What this task involves: Within the records below, filter for lines carrying the word "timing" and copy them.

--- Records for this exercise ---

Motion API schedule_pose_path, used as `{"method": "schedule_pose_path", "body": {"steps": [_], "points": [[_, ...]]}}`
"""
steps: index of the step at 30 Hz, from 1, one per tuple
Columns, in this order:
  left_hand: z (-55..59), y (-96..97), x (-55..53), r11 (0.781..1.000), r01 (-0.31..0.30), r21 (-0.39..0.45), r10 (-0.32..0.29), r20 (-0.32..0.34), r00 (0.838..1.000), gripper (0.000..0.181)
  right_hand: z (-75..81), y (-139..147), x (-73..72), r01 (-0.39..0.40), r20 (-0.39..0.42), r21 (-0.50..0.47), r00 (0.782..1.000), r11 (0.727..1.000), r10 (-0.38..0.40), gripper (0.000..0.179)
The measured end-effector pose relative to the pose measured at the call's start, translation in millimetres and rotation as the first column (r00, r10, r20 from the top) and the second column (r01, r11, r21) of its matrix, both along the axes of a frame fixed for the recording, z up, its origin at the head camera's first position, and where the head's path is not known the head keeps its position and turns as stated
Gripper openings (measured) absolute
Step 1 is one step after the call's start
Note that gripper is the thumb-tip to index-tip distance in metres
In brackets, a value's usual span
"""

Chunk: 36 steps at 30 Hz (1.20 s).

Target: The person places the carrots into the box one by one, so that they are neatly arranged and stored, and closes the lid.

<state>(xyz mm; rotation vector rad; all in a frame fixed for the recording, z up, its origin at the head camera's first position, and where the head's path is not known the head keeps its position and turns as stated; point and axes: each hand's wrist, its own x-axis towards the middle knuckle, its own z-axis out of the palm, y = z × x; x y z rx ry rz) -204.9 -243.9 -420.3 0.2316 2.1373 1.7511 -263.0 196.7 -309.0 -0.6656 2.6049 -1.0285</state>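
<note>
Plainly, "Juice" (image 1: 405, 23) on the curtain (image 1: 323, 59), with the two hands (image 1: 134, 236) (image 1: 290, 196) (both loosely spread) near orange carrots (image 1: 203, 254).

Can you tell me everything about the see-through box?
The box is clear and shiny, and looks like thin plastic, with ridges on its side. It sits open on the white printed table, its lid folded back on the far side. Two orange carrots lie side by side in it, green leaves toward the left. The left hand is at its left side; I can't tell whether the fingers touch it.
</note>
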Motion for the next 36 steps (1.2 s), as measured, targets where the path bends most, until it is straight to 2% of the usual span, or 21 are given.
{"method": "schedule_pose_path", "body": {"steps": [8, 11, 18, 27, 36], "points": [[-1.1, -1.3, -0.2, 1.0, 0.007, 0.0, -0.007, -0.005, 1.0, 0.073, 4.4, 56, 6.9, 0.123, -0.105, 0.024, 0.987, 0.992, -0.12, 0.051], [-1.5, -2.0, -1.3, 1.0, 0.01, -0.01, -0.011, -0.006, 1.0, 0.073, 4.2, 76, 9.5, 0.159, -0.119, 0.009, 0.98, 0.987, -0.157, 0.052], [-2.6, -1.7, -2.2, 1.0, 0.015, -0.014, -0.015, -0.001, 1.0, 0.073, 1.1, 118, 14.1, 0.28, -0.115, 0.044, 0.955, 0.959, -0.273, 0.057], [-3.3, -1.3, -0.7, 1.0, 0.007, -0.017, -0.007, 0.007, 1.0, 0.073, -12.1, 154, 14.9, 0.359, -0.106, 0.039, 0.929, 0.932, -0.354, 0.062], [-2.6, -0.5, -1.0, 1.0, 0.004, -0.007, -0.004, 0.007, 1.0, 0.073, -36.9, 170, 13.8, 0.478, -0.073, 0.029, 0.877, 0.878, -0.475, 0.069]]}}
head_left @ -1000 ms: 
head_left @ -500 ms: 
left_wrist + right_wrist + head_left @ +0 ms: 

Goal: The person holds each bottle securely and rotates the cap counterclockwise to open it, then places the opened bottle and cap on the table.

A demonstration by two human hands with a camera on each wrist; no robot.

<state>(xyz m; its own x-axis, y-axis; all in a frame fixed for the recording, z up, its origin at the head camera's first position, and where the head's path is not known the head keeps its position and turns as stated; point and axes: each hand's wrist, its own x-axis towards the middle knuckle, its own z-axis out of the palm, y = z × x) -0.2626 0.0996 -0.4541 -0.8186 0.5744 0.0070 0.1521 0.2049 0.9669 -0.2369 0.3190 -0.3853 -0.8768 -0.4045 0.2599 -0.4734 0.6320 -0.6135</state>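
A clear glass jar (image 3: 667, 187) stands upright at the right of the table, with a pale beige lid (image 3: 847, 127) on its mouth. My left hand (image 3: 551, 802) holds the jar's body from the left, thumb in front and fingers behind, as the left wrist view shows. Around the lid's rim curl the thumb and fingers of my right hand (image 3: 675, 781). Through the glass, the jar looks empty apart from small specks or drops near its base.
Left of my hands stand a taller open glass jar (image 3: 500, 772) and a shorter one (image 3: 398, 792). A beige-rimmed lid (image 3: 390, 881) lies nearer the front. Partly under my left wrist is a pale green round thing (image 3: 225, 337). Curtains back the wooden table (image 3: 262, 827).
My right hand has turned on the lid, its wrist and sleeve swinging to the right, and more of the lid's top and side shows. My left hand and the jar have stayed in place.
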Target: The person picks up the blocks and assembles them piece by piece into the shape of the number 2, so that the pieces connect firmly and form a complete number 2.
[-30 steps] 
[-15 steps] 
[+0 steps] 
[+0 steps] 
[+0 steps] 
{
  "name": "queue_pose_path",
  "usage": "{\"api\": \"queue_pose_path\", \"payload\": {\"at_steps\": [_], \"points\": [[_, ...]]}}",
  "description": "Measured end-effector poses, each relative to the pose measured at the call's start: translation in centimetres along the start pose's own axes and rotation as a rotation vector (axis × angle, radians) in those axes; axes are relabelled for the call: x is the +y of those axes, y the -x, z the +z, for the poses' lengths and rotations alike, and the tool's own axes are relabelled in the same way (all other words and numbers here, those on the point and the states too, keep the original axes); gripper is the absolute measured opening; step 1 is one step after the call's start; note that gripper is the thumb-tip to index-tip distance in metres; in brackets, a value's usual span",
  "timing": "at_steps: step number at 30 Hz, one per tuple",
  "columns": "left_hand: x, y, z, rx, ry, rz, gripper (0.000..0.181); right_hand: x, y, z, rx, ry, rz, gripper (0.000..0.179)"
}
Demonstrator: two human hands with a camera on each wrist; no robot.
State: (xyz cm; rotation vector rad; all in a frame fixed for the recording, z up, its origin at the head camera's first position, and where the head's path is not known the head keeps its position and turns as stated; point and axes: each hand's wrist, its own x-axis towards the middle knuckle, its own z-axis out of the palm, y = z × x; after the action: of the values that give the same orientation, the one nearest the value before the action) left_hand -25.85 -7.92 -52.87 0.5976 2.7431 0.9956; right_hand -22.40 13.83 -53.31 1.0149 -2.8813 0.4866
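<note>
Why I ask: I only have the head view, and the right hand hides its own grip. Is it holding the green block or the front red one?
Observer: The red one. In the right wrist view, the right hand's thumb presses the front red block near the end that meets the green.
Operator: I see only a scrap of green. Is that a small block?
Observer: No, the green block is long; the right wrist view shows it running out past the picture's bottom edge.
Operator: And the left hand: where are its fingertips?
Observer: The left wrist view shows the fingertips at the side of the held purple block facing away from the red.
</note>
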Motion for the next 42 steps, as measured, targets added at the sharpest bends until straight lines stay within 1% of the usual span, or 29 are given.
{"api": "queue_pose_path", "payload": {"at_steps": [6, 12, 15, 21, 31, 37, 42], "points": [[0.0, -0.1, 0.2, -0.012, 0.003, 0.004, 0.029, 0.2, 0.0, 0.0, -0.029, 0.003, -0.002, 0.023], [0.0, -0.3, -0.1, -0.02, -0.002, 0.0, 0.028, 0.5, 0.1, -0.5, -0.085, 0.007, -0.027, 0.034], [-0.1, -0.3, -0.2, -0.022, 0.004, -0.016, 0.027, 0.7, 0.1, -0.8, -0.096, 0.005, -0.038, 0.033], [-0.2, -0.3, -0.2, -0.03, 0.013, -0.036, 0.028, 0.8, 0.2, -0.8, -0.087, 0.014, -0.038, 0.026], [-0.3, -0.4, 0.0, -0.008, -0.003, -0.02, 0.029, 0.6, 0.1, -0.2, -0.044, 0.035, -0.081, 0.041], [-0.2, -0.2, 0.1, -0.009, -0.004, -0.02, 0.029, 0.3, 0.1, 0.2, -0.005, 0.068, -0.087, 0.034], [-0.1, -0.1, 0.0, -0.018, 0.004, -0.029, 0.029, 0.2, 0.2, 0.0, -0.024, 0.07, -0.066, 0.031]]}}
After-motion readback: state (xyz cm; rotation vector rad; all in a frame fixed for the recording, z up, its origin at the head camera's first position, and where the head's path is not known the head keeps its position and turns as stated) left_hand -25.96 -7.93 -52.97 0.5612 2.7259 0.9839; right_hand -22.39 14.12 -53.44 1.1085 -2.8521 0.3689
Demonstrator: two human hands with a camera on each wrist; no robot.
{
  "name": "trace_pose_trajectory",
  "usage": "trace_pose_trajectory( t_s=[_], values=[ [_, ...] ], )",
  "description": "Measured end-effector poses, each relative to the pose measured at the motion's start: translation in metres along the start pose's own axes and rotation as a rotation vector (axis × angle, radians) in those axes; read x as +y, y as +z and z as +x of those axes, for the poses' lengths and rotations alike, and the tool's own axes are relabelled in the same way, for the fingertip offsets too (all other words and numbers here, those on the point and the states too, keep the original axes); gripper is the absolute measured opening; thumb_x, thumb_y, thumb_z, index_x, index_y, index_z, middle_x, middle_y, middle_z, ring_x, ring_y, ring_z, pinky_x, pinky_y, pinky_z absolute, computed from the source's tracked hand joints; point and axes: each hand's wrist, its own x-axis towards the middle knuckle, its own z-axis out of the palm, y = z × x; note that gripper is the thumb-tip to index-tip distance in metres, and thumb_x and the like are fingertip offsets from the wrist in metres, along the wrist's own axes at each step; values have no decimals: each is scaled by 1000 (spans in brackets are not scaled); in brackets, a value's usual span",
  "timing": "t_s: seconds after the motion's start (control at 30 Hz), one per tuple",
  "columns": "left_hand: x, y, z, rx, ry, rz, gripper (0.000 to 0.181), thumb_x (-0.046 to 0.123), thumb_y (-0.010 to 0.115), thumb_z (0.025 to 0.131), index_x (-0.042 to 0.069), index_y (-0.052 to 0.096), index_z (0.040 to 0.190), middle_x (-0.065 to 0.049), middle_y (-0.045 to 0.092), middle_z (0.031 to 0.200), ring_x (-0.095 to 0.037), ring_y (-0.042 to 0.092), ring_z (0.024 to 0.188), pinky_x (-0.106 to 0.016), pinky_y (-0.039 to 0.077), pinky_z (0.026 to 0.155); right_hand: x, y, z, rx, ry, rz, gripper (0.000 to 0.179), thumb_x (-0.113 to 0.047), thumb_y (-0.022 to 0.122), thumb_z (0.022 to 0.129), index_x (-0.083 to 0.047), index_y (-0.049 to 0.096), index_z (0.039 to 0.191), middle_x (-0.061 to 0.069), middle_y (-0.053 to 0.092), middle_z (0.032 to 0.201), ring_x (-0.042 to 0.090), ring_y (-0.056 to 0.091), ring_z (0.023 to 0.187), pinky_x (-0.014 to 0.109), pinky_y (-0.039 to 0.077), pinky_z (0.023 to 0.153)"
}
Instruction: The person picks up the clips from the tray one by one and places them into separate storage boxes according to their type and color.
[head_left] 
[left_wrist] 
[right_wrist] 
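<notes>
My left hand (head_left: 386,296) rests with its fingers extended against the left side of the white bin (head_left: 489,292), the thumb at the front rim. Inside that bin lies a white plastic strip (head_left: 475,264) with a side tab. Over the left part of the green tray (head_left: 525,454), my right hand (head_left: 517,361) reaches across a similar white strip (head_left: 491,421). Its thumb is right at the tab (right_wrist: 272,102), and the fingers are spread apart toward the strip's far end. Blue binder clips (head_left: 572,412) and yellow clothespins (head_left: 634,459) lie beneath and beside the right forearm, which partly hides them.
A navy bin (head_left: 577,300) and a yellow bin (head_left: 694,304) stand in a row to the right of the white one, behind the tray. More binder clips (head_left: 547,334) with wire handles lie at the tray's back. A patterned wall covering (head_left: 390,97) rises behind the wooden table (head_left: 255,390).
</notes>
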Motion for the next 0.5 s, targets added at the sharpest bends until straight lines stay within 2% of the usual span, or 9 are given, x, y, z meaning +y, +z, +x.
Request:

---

Written solution:
  "timing": "at_steps: step number at 30 Hz, one per tuple",
  "timing": "t_s: seconds after the motion's start (control at 30 Hz), one per tuple",

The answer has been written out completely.